▸ ASSIGNED TASK
Transcribe only the lines between the first line of the records and the line containing "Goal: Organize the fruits", inclusive, exactly as written.

RECORDS PROVIDED Block Start

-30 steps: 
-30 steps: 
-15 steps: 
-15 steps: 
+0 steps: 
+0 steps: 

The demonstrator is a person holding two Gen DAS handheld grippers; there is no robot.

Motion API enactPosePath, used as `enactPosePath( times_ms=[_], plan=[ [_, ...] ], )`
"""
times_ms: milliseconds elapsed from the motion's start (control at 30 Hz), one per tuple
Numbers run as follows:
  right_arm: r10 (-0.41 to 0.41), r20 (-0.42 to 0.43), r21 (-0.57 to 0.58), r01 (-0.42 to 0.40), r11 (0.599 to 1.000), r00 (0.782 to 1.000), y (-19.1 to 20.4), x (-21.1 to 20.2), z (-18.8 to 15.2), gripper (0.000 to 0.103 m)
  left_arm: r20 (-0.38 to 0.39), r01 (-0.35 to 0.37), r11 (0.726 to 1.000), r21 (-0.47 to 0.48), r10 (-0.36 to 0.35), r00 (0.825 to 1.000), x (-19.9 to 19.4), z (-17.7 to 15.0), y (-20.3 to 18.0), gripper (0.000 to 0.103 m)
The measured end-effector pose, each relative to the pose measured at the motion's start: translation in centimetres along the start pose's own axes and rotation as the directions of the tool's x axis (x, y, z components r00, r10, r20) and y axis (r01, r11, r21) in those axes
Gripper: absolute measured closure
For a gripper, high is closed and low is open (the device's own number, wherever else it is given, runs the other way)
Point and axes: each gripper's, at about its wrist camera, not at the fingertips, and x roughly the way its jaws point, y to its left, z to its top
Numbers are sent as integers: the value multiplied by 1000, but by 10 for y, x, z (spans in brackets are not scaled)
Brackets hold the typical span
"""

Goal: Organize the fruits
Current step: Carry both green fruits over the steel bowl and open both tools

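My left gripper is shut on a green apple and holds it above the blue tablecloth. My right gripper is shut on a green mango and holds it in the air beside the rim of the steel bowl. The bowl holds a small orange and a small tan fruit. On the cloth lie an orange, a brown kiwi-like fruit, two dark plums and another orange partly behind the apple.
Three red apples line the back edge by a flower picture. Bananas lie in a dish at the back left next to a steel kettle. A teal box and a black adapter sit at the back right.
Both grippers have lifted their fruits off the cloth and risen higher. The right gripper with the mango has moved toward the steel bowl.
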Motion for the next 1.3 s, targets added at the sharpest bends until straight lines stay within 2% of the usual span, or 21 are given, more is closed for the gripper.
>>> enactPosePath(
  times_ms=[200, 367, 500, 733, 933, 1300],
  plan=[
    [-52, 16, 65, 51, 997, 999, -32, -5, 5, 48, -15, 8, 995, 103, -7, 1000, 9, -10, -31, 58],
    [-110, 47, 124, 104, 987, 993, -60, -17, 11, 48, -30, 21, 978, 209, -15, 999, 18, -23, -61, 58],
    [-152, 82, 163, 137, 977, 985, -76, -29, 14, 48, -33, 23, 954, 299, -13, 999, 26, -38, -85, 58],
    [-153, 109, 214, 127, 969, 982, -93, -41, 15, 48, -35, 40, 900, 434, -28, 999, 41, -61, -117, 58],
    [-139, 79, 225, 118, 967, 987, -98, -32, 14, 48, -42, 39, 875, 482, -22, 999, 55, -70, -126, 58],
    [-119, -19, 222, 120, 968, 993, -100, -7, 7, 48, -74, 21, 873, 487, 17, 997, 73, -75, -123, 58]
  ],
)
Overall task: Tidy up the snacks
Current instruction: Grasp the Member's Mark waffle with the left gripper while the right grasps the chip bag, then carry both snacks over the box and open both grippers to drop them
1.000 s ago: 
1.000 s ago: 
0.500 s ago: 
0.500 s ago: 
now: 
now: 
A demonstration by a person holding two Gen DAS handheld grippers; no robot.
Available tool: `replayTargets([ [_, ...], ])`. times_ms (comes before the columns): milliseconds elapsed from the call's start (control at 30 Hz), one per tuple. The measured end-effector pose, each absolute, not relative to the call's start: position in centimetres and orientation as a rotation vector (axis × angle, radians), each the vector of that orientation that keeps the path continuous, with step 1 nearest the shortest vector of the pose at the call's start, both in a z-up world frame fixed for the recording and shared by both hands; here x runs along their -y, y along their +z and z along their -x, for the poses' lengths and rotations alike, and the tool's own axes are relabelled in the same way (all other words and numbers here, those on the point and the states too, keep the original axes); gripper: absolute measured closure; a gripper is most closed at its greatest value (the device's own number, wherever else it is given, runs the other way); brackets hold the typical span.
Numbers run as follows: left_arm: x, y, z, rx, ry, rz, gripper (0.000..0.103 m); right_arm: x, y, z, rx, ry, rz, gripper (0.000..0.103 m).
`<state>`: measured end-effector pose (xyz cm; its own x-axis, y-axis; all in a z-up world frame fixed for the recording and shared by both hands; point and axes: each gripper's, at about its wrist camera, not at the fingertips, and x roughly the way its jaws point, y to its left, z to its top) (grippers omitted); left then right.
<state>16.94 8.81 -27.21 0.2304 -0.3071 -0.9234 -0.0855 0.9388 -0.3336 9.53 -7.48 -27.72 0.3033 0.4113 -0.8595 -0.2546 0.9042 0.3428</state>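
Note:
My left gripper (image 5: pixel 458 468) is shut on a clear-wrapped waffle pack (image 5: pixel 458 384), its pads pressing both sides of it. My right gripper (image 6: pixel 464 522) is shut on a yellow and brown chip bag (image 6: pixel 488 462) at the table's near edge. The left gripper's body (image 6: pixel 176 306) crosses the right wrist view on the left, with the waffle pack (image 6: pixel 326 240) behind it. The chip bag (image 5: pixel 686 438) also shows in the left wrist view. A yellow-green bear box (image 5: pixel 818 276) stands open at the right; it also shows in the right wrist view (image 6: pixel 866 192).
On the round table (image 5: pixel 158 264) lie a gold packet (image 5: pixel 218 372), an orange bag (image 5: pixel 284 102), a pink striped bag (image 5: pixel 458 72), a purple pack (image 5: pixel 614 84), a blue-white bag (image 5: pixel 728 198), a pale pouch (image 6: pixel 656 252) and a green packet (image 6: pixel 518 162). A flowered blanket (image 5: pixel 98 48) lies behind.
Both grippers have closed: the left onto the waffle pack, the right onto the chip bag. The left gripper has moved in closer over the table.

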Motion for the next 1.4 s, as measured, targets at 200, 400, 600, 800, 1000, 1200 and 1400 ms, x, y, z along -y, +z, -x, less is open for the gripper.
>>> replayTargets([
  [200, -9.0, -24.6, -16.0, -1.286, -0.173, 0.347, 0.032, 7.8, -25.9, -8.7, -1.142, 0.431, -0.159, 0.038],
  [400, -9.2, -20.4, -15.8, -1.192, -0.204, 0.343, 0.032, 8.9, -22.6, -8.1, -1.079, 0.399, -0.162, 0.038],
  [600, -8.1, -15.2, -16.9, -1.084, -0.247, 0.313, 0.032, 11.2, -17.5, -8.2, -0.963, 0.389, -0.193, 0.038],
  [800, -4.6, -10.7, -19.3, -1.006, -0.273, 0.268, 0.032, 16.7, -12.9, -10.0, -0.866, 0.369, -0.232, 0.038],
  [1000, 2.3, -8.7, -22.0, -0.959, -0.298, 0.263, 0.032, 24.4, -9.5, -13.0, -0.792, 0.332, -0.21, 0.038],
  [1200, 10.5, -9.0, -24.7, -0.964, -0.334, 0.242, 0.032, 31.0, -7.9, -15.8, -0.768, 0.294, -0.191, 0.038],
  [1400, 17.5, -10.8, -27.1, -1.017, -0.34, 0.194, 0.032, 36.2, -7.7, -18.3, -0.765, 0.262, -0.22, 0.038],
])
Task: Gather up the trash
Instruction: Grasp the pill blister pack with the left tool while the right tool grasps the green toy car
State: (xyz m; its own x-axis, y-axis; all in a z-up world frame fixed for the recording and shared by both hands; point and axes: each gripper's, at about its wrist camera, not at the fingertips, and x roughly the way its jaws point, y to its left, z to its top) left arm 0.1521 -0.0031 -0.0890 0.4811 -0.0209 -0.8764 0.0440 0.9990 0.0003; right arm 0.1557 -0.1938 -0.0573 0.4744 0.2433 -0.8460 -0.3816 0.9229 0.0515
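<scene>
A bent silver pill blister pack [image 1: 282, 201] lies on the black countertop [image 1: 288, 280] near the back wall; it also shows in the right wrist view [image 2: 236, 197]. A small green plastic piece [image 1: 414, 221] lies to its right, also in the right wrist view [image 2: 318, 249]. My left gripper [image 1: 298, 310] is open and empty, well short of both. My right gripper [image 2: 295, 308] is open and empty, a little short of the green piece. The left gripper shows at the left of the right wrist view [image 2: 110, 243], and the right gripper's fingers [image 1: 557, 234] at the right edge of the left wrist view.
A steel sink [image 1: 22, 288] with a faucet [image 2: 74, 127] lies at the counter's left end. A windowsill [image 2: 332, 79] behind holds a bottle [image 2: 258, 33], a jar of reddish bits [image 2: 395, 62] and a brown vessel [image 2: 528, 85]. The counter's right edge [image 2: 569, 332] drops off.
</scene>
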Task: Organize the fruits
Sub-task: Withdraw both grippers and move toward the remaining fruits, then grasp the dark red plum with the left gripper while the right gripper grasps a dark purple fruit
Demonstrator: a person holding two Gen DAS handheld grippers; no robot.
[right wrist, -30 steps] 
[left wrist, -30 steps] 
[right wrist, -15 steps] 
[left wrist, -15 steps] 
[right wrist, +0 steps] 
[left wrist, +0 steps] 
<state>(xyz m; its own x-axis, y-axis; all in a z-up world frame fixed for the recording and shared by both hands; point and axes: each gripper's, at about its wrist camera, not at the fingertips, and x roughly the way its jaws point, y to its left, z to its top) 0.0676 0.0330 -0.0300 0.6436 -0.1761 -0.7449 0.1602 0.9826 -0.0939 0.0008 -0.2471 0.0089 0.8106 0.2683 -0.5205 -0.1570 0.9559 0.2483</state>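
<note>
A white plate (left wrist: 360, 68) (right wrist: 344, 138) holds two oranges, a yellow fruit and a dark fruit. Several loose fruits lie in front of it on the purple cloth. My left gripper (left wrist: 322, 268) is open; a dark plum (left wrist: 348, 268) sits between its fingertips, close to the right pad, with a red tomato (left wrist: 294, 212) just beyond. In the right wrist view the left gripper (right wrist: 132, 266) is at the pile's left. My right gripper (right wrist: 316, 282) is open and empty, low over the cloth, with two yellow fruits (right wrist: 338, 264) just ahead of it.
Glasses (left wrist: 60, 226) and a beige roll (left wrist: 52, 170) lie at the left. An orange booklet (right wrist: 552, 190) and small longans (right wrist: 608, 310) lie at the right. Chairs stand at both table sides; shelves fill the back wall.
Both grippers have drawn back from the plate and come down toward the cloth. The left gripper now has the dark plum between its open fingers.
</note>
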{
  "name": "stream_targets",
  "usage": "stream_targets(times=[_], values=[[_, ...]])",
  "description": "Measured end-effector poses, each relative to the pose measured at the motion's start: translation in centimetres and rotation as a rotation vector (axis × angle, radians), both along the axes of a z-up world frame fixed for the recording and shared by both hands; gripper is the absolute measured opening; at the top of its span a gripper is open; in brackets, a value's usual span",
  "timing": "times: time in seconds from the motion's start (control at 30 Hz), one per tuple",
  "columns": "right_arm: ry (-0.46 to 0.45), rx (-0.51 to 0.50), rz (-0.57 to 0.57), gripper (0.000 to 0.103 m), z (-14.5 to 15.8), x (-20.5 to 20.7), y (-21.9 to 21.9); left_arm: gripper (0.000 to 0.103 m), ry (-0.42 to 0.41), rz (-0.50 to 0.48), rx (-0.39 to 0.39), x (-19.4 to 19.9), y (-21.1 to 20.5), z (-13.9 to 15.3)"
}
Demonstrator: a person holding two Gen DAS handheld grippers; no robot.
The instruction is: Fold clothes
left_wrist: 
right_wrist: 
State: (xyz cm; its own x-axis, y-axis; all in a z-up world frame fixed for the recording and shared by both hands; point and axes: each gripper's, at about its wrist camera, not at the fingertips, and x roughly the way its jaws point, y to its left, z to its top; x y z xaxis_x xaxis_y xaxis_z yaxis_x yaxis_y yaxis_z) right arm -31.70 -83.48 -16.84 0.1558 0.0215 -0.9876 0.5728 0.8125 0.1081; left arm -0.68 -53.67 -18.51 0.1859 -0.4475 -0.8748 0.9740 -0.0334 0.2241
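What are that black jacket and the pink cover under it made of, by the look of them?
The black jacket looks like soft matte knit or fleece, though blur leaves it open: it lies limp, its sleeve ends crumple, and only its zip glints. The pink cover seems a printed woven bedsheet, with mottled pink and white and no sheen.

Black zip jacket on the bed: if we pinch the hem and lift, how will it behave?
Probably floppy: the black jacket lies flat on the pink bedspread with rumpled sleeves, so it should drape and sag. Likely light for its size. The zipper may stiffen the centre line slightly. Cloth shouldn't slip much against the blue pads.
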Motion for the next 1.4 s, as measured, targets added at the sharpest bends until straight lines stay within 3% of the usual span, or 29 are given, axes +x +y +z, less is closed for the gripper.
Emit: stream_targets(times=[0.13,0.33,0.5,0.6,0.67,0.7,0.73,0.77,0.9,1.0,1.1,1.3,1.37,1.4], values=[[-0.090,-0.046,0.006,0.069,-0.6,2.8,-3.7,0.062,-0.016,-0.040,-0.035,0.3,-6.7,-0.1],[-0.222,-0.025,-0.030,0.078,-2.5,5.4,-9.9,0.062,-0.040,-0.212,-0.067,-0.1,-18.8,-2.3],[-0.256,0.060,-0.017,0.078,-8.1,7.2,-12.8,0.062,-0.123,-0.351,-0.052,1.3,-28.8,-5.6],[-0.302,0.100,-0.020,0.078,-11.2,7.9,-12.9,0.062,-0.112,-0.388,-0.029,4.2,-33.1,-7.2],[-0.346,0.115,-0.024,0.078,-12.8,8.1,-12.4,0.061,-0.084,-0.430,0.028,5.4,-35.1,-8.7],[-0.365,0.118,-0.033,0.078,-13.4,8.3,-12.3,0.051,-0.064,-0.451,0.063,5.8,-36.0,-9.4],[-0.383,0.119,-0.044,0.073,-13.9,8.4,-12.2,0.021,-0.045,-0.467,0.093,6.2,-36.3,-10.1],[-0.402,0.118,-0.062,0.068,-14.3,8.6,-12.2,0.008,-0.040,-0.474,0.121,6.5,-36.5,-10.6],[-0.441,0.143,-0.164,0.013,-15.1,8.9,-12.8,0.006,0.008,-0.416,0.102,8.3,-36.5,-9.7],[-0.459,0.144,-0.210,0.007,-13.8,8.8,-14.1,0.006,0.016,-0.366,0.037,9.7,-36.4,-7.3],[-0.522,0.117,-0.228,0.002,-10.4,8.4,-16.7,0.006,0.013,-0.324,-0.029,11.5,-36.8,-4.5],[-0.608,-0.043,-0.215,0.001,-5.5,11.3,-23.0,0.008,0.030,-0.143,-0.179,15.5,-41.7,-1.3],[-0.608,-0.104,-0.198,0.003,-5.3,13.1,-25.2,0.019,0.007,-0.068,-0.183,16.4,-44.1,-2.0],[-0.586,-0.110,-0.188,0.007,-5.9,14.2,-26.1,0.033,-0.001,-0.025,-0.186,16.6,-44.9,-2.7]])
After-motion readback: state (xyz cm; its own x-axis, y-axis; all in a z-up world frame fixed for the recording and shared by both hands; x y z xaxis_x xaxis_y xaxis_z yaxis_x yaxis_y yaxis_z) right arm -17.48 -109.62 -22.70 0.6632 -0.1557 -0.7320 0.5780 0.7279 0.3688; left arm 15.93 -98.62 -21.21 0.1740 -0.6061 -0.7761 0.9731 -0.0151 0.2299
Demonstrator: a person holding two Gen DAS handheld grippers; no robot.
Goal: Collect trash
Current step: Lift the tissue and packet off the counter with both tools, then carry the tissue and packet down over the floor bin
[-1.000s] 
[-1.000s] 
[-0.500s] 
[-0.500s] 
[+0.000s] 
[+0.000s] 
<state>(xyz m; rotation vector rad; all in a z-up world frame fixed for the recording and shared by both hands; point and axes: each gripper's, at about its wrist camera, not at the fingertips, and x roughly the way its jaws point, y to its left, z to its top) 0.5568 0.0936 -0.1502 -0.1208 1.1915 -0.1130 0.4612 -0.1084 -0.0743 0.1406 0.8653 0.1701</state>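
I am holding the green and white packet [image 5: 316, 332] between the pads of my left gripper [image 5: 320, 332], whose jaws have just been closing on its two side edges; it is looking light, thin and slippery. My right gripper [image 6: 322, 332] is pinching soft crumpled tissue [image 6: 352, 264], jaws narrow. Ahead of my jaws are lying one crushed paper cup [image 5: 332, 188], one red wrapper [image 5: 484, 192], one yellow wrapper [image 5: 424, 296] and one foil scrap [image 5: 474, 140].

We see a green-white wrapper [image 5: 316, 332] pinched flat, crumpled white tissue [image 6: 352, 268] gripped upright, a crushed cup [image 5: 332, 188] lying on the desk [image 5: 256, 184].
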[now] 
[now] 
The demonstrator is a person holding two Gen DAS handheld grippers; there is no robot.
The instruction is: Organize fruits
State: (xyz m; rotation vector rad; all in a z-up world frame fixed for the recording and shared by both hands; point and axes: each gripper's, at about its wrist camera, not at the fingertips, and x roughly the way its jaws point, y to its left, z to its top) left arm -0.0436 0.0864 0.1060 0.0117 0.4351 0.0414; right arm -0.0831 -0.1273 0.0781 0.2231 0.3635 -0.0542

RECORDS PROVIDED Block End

▸ PROBLEM SOLUTION
-30 steps: 
-30 steps: 
-15 steps: 
-15 steps: 
+0 steps: 
+0 steps: 

The demonstrator is a person holding two Gen DAS handheld grippers; there is no robot.

Motion API enactPosePath, used as `enactPosePath( times_ms=[_], plan=[ [_, ...] ], )`
"""
times_ms: milliseconds elapsed from the motion's start (control at 30 Hz), one per tuple
Numbers run as follows:
  right_arm: r10 (-0.41 to 0.41), r20 (-0.42 to 0.43), r21 (-0.57 to 0.58), r01 (-0.42 to 0.40), r11 (0.599 to 1.000), r00 (0.782 to 1.000), y (-19.1 to 20.4), x (-21.1 to 20.2), z (-18.8 to 15.2), gripper (0.000 to 0.103 m)
  left_arm: r20 (-0.38 to 0.39), r01 (-0.35 to 0.37), r11 (0.726 to 1.000), r21 (-0.47 to 0.48), r10 (-0.36 to 0.35), r00 (0.825 to 1.000), x (-19.9 to 19.4), z (-17.7 to 15.0), y (-20.3 to 18.0), gripper (0.000 to 0.103 m)
The measured end-effector pose, each relative to the pose measured at the motion's start: translation in centimetres along the start pose's own axes and rotation as the directions of the tool's x axis (x, y, z components r00, r10, r20) and y axis (r01, r11, r21) in those axes
Gripper: absolute measured closure
For a gripper, high is closed and low is open (the device's own number, wherever else it is given, runs the other way)
Point and axes: each gripper's, at about its wrist camera, not at the fingertips, and x roughly the way its jaws point, y to its left, z to its top
Numbers are sent as integers: the value multiplied by 1000, but by 10 for y, x, z (spans in brackets are not scaled)
Brackets hold the typical span
"""

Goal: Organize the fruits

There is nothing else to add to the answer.